Some of the victims’ families reported that the first responders were still looking for survivors. “The house has turned into a pile of debris”, said Jibri Abu Warda.

“There were body parts of children and women everywhere, and it was a massacre.” They were sleeping when the house was bombed”, Abu Warda said. Nobody knows why they shot the house, they said. They were all civilians”.

A woman and a child were killed overnight in the Bureij refugee camp, according to Al-Aqsa Martyrs Hospital, which received the bodies.

The Nasser Hospital and the European Hospital, which received the bodies, claim that three people were killed in a third strike in Khan Younis.

Due to recent days of intense Israeli bombardment, the civil defense agency said it has been having trouble responding to distress calls from families.

“Those who are besieged in the incursion’s areas experience utter poverty. Citizens who are subject to Israeli bombardment have been completely impacted by the suspension of our services, according to a civil defense official.

“The New Year arrives in Gaza, not with joy or hope, but with the boom of fighter jets, drones, and eardrum-shattering explosion sounds”, said Al Jazeera’s Tareq Abu Azzoum, reporting from Deir el-Balah in central Gaza.

Israel’s war on Gaza has killed at least 45, 553 Palestinians and wounded 108, 379 since October 7, 2023, Gaza’s Health Ministry said on Wednesday.

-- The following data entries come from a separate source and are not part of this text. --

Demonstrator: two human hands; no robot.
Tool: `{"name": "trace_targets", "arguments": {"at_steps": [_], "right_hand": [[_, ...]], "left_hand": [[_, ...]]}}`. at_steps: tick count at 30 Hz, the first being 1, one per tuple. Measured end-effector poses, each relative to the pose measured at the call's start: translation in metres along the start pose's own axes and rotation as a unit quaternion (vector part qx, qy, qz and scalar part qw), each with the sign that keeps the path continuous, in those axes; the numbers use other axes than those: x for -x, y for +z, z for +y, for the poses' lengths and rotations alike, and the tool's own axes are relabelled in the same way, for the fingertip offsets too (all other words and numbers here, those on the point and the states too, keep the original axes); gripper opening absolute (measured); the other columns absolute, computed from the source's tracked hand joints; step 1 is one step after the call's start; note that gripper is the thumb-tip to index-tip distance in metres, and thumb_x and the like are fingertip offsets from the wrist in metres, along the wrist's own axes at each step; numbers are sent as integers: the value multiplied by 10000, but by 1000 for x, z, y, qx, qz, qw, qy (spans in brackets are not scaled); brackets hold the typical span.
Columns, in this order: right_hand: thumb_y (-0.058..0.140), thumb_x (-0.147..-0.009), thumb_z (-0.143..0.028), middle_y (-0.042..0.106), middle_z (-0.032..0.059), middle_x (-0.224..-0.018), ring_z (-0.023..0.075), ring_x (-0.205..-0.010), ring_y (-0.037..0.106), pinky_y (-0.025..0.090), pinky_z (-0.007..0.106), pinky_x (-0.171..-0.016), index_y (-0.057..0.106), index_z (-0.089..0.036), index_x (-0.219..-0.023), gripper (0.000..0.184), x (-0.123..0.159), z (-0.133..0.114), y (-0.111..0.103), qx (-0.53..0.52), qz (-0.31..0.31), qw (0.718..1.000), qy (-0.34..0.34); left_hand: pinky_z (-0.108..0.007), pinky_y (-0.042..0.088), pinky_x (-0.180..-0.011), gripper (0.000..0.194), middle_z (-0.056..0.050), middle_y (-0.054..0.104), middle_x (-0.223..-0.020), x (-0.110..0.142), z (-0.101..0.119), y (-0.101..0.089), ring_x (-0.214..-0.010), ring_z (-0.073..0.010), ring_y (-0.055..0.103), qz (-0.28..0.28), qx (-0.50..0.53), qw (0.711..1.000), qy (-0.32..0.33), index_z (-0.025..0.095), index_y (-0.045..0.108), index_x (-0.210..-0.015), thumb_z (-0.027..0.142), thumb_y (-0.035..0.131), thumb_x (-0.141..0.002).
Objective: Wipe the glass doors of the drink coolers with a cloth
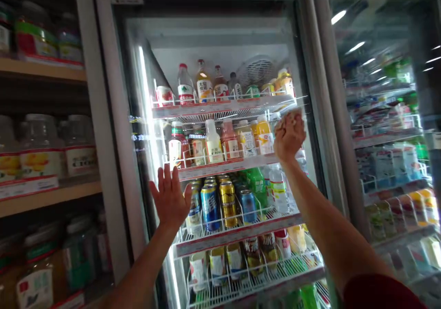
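A glass fridge door (220,19) stands in front of me, with drinks showing behind it. My right hand (290,141) is up at the door's right side, bunched around a pale crumpled cloth (293,115) that appears pressed to the glass. Lower on the left, my left hand (170,199) has its fingers spread, palm toward the door; it seems to rest on the pane. Behind it, past the glass, are a blue can (209,208) and a gold can (228,203) on a wire shelf.
Wooden shelves (51,199) with bottles line the left side. On the right stands a second glass-door fridge (386,130) with stocked shelves and light reflections. The metal door frame (327,98) runs upright between the two fridges.
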State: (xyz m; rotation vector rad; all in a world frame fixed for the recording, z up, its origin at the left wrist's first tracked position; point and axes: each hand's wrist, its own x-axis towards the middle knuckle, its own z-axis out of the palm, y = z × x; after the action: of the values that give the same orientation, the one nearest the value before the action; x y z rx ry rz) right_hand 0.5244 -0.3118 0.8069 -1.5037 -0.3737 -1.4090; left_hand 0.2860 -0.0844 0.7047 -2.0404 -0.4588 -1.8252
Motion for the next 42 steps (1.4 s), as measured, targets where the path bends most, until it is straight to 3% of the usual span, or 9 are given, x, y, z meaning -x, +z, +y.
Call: {"name": "trace_targets", "arguments": {"at_steps": [4, 7, 12, 15, 22, 27, 29, 36, 42], "right_hand": [[361, -873, -256, 361, 26, -1443, 234, -1363, 231, 228, 482, -1094, 449, -256, -1325, 461, 30, -53, 8, -47, -80, 971, -222], [361, -892, -288, 368, -22, -1442, 195, -1362, 238, 191, 452, -1116, 434, -309, -1326, 440, 40, -46, -3, -56, -132, 918, -370], [367, -856, -235, 392, 70, -1421, 272, -1318, 315, 240, 548, -1055, 492, -221, -1286, 448, -43, 50, -19, -6, -38, 993, -112], [391, -844, -232, 364, 93, -1433, 305, -1324, 290, 258, 564, -1036, 476, -197, -1300, 465, -62, 49, -10, -25, -31, 996, -75], [436, -865, -259, 356, -12, -1449, 215, -1366, 222, 185, 459, -1121, 395, -298, -1346, 484, 22, -37, -5, -117, -186, 855, -470], [396, -852, -232, 349, 86, -1446, 292, -1339, 276, 205, 590, -1052, 468, -227, -1298, 452, -34, -3, -1, -62, -51, 974, -212], [400, -830, -229, 360, 132, -1430, 316, -1335, 274, 220, 602, -1039, 457, -173, -1307, 484, -42, -17, 8, -68, -20, 985, -155], [316, -858, -234, 306, 131, -1459, 246, -1384, 184, 224, 509, -1098, 79, -154, -1457, 649, 68, -116, 24, -152, -131, 922, -331], [345, -832, -483, 158, 167, -1507, 275, -1394, 154, 187, 573, -1084, 3, -148, -1452, 784, 39, -37, -3, -118, -167, 898, -390]], "left_hand": [[-526, 103, -1111, 636, -151, 217, -1493, 0, 0, 0, -1396, -278, 143, 7, -17, 1000, -3, 164, 155, -1441, 392, 376, -890], [-517, 115, -1111, 623, -155, 221, -1491, -1, 1, 0, -1394, -277, 152, 7, -24, 1000, -4, 156, 189, -1433, 408, 365, -891], [-517, 114, -1113, 613, -170, 222, -1487, -2, 4, 2, -1395, -280, 145, 9, -47, 999, -2, 125, 208, -1425, 420, 310, -897], [-513, 122, -1114, 614, -178, 218, -1486, -1, 5, 0, -1395, -279, 147, -8, -71, 997, -8, 114, 200, -1426, 406, 297, -894], [-504, 178, -1103, 565, -162, 322, -1447, -33, -1, -21, -1363, -284, 249, -68, -90, 993, -19, 128, 381, -1344, 436, 293, -878], [-480, 200, -1101, 575, -165, 271, -1470, -62, -19, -24, -1383, -265, 197, -57, -77, 995, -31, 78, 355, -1347, 420, 274, -893], [-468, 194, -1108, 575, -160, 256, -1477, -64, -21, -21, -1393, -256, 163, -52, -57, 997, -30, 83, 329, -1363, 416, 292, -895], [-413, 255, -1118, 510, -122, 310, -1460, -84, 62, -5, -1373, -180, 237, 70, 236, 968, 58, 156, 251, -1388, 348, 242, -917], [-458, 238, -1133, 544, -160, 370, -1412, -97, 131, 26, -1377, -240, 217, 71, 262, 962, 35, 103, 372, -1315, 427, 376, -878]]}}
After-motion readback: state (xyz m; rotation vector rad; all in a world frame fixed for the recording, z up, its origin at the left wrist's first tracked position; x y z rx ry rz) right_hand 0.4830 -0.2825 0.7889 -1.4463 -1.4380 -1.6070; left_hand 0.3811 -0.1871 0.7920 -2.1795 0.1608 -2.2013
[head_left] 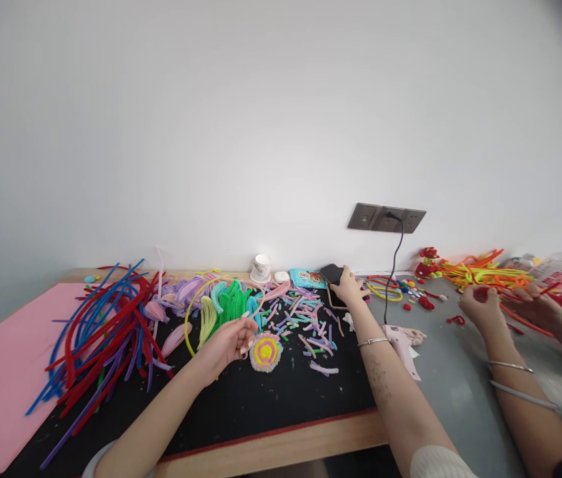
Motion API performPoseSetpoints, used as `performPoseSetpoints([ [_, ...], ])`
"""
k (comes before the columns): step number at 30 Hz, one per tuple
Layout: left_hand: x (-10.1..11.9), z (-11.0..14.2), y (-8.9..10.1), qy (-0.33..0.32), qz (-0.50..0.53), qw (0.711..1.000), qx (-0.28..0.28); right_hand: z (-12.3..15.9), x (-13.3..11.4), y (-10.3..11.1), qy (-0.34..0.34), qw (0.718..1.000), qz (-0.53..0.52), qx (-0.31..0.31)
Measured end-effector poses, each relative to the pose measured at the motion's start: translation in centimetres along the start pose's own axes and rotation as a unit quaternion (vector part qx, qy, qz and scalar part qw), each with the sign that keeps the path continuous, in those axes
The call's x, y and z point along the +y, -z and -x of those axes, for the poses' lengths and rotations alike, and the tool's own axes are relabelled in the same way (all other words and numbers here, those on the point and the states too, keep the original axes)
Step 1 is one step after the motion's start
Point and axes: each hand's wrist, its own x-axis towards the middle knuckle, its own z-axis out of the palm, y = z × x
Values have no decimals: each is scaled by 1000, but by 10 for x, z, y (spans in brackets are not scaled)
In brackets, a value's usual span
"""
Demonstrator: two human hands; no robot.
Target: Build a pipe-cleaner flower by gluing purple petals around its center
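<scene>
My left hand [231, 342] hovers above the black mat [281, 398], its fingers curled together; whatever they may hold is hidden. Close beside its fingertips lies a round fuzzy disc [266, 352] with yellow and pink rings and a pale edge. A yellow pipe cleaner [189, 325] curves behind this hand. At the back of the mat, my right hand [349, 290] grips a flat black phone-like object [331, 273], tilted up. Below it sits another dark flat item with a light rim [335, 302]. Cut pastel pipe cleaner pieces [311, 318] are scattered between my hands.
Red, blue and purple pipe cleaners [106, 338] pile up left, beside a pink board [6, 372]. Green ones [234, 302] lie mid-mat. A paper cup [262, 267] stands by the wall. Right of my arm lies a glue gun [403, 348], its cord plugged in. A co-worker's hands [483, 309] handle red pieces.
</scene>
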Motion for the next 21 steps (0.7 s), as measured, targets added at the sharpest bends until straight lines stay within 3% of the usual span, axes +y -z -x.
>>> performPoseSetpoints([
  [8,0,0,1,-18,-2,1000,5,25,-14,5,58,997,-14,41],
  [10,-1,0,0,-21,-4,1000,4,45,-27,4,125,990,-39,57],
  [11,-1,0,0,-21,-5,1000,4,56,-34,2,195,976,-73,68],
  [14,-1,0,-1,-23,-10,1000,5,93,-56,-8,330,938,-102,41],
  [16,-1,-1,-1,-24,-14,1000,8,111,-66,-14,383,917,-107,24],
  [19,-2,-2,1,-26,-19,999,14,117,-64,-16,389,913,-112,38],
  [21,-2,-1,1,-28,-22,999,16,107,-52,-14,327,936,-105,83],
])
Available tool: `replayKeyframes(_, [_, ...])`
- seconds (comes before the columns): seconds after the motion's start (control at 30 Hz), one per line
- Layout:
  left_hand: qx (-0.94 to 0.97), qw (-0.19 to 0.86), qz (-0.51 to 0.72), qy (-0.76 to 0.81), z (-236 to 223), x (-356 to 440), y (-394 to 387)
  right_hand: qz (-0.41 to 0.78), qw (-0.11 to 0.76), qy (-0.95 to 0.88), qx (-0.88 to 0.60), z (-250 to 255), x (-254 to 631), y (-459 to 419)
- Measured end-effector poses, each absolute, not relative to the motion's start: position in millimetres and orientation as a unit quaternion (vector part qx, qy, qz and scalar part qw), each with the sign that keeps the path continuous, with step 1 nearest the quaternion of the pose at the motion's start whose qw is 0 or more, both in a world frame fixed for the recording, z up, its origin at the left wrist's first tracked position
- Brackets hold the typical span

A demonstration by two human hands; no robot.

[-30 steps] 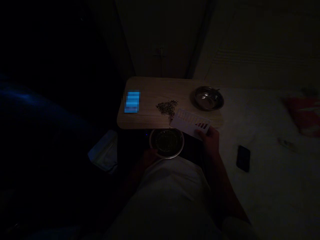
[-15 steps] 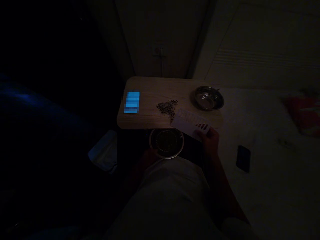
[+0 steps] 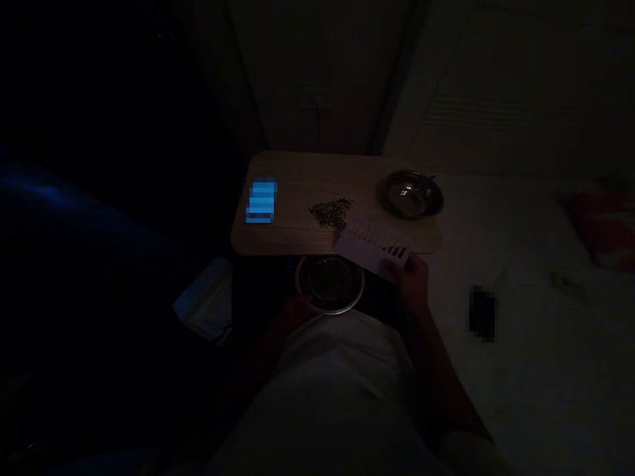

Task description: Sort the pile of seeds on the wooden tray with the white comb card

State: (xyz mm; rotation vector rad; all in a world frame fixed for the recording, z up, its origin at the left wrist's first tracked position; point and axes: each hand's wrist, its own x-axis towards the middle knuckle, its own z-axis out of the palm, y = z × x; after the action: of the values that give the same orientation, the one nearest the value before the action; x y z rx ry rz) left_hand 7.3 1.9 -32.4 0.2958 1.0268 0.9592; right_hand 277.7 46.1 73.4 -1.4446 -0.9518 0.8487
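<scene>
In dim light my right hand [image 3: 413,276] is closed on one end of a pale flat piece with a row of slanted slots [image 3: 367,251]. Its far edge lies over the front of the wooden table, beside a loose pile of small dark and light grains or beans [image 3: 331,213]. Below the table edge, at my lap, is a round metal bowl [image 3: 361,291] with dark contents I cannot make out. My left hand [image 3: 299,309] grips its near left rim; the fingers are only partly visible in the shadow.
On the wooden table [image 3: 288,239], a shiny metal bowl [image 3: 414,195] with a thin handle over its rim stands at right, and a lit, blurred blue screen [image 3: 261,200] lies at left. A dark phone-like object [image 3: 482,313] rests on the pale surface to the right.
My right hand has shifted slightly left and down with the slotted piece, whose slots now show more clearly. My left hand and the bowl have hardly moved.
</scene>
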Motion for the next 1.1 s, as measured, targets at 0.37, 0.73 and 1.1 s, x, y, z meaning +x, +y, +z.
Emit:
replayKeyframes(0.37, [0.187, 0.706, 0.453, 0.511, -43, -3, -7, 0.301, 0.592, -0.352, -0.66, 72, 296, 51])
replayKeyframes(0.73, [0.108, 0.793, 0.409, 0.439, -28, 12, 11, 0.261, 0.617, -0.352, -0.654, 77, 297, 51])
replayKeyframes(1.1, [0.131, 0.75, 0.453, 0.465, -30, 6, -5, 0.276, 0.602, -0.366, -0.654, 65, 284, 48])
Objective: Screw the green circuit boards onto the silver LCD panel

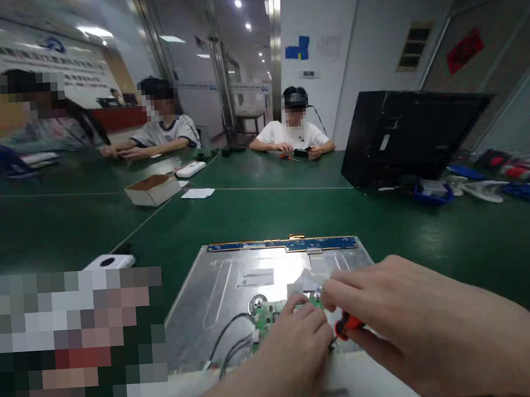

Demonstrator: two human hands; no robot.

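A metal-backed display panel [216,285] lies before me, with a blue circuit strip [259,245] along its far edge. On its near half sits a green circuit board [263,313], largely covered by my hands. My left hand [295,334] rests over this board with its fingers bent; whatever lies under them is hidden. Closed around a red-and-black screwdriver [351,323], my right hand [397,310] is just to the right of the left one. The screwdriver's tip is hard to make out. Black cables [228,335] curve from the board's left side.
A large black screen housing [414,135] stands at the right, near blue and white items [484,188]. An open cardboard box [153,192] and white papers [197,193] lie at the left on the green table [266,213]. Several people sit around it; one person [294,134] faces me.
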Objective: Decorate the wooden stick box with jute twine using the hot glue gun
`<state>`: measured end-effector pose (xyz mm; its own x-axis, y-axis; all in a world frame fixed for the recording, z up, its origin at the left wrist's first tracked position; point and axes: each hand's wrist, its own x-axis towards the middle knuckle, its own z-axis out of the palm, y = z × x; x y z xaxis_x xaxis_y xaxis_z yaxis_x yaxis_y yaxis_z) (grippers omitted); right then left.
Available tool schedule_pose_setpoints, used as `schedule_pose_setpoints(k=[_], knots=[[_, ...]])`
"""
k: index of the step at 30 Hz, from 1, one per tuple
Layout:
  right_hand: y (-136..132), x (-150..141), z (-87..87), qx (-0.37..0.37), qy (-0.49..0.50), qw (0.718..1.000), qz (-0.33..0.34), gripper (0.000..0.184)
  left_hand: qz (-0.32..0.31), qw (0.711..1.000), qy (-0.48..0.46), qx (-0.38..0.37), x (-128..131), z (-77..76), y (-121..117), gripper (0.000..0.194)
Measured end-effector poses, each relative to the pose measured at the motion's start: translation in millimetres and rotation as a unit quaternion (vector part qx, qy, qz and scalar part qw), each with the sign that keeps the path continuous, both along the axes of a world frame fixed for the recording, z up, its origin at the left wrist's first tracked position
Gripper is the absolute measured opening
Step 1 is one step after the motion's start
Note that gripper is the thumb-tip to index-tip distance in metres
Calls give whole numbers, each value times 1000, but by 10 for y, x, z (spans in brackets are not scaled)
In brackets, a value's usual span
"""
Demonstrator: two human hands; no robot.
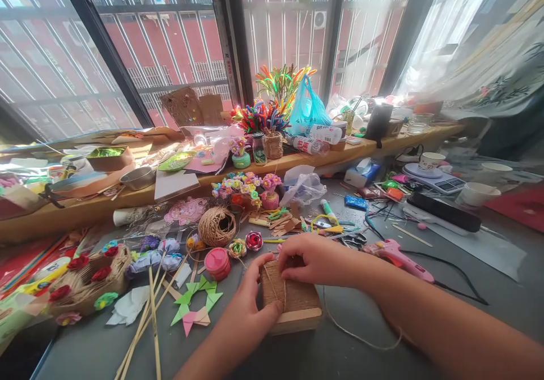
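Observation:
A small box (302, 299) wrapped in brown twine sits on the grey table in front of me, with a flat craft stick (301, 315) along its near edge. My left hand (254, 303) is closed around the box's left side, its thumb pressing on top near a loose strand. Over the far part of the box, my right hand (312, 260) has its fingers curled together at the twine strand (284, 282); the exact pinch is partly hidden. A loose length of twine (359, 334) trails over the table to the right, passing under my right forearm.
A twine ball (216, 226), a pink tub (217, 263) and a folded paper star (196, 300) lie left of the box. Bamboo sticks (148, 317) cross nearby. To the right are a pink glue gun (399, 258) with its cord, scissors (353, 240) and a phone (444, 211).

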<state>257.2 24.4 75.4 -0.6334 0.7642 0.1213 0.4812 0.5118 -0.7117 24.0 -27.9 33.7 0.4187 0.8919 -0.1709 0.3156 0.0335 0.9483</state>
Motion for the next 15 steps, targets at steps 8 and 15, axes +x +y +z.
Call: schedule_pose_setpoints(k=[8, 15], knots=[[54, -137, -143, -41, 49, 991, -113, 11, 14, 994, 20, 108, -55, -172, -16, 77], [19, -241, -286, -48, 91, 976, -191, 10, -16, 951, 51, 303, -79, -156, -9, 55]])
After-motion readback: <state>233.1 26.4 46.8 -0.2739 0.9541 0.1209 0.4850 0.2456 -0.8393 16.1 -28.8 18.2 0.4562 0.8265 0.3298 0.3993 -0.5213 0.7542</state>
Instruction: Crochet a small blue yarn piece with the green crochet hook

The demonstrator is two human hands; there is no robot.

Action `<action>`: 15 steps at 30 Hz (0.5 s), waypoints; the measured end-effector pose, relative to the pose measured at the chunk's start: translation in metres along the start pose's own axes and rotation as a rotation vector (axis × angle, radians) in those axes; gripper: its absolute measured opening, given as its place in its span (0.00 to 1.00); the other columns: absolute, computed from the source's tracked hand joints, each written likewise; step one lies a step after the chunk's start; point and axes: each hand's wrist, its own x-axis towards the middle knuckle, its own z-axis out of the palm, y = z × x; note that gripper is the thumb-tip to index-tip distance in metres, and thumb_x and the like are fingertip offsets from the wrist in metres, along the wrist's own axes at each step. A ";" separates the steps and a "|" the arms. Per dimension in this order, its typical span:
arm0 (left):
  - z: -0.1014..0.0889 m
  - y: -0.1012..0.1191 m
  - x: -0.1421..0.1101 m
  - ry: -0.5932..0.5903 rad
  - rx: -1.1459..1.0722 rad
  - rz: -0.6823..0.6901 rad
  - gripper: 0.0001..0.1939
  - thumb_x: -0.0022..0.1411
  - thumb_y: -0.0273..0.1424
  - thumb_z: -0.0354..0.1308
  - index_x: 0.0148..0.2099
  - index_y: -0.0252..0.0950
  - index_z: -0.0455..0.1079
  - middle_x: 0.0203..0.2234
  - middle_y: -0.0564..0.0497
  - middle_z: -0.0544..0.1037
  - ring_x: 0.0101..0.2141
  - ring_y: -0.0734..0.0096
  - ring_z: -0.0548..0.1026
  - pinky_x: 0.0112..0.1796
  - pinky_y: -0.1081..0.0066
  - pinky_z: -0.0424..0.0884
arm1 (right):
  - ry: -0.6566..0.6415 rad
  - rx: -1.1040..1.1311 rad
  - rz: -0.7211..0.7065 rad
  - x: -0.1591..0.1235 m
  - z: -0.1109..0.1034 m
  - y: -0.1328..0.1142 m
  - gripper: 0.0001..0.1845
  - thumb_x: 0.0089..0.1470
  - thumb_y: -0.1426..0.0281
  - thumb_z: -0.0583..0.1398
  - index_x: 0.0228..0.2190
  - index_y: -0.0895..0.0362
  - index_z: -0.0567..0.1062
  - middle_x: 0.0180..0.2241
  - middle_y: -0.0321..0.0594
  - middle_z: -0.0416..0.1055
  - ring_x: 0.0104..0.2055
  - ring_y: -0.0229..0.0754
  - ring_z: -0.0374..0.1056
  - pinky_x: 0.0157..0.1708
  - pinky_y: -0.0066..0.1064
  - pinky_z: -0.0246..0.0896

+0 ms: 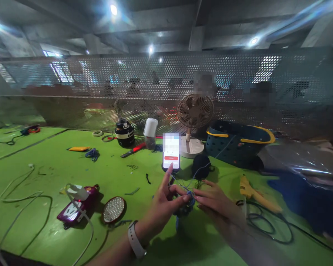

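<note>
In the head view my left hand [166, 201], with a white band on its wrist, pinches a small blue crocheted piece [190, 198] between thumb and fingers. Its index finger points up in front of the lit phone [171, 153], and a blue strand of yarn passes near that finger. My right hand [215, 199] meets the piece from the right, fingertips closed together; whatever they hold is hidden. Darker parts of the work hang below the fingers. Behind the right hand lies a dark ball of yarn [201, 166], with a light strand rising to the basket [224, 147].
A fan [195, 111] stands behind the phone. At right lie a yellow glue gun [258, 194] with coiled cord and plastic-covered blue material [296, 195]. To the left are a purple device [80, 205], a round studded disc [113, 210], a red-handled cutter [135, 149] and a black jug [124, 133].
</note>
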 end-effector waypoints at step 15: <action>0.002 0.000 -0.001 0.002 -0.002 -0.005 0.55 0.52 0.27 0.71 0.71 0.46 0.39 0.26 0.55 0.75 0.26 0.76 0.70 0.28 0.75 0.65 | 0.120 0.052 0.161 -0.004 0.002 -0.016 0.11 0.60 0.71 0.60 0.43 0.48 0.78 0.40 0.38 0.81 0.39 0.43 0.77 0.53 0.47 0.64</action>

“It’s not just Israeli bombs and the forced displacement that are overwhelming Palestinians, but also the severe cold weather. Many of them are in tents, lacking warm winter clothing, and they are trying to cope with it all by resorting to primitive means of heating”, Abu Azzoum said.

As Israel continues to obstruct the flow of humanitarian aid, hundreds of makeshift shelters have been flooded throughout the enclave as a result of days of heavy rain. In recent days, at least six infants have died from the cold.

“For three days, we haven’t slept out of fear that our children would fall sick because of the winter, as well as fear of missiles falling on us”, said Samah Darabieh, a woman displaced from central Gaza’s Deir el-Balah and now living in Beit Lahiya.

Israeli forces have regularly besieged and attacked medical facilities that house both patients and displaced families throughout their 15-month assault on Gaza.

“Two days ago, they bombed Al-Wafaa hospital, which is behind us, and the shrapnel dropped here”, Darabieh said.

Last week, Israeli forces raided north Gaza’s Kamal Adwan Hospital, forcibly evacuating medical staff and patients from the facility and arresting the hospital’s director, Dr Hussam Abu Safia, whose whereabouts remain unknown.

Kamal Adwan Hospital is “suffering from a stifling siege, as the operating and surgery departments, laboratory, maintenance, ambulance units and warehouses have been completely burned”, the Gaza Health Ministry said.

Israel’s attacks on Gaza’s hospitals have “pushed its healthcare system toward the brink of total collapse,” according to the UN, and Israeli claims that Palestinian armed groups’ claims are “vague, broad, and contradictory are contrary to publicly available information.

Officials and human rights organizations have increasingly condemned Israel’s continued assault on Gaza, calling the attacks and blocking aid deliveries acts genocides.

Israeli Prime Minister Benjamin Netanyahu and former defense minister Yoav Gallant are wanted on arrest in Gaza on charges of war crimes and crimes against humanity, according to the International Criminal Court (ICC).